PEAT 1 Flashcards
For a patient who demonstrates an equinus gait, which of the following muscles should be tested for weakness?
1.Soleus
2.Gastrocnemius
3.Tibialis anterior
4.Tibialis posterior
3.Tibialis anterior
Equinus gait is caused by dorsiflexor weakness or hypotonia (p. 392). The dorsiflexors, including the tibialis anterior muscle, should be tested for weakness or hypotonia (p. 357).
The Functional Independence Measure (FIM) and the Barthel Index have been shown to have high concurrent validity with each other as functional measures for patients who have had a stroke. Which of the following conclusions is MOST appropriate about use of the instruments to assess functional status in a patient with a stroke?
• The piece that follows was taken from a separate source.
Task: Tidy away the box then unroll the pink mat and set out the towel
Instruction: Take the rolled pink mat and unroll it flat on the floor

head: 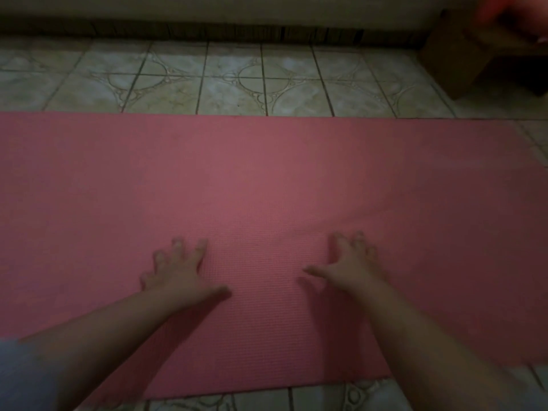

1.Either test could be used.
2.Both tests should be used.
3.Neither test should be used.
4.Another test should be used with either of the tests.
1.Either test could be used.
High concurrent validity means the two tests yield very similar results.
When providing therapeutic intervention and education to a patient in the confused-agitated stage of recovery subsequent to a traumatic brain injury, the physical therapist assistant should:
1.use animated gestures and voice tones to stimulate the patient’s attentiveness.
2.challenge the patient to recall activities and instructions from the previous session.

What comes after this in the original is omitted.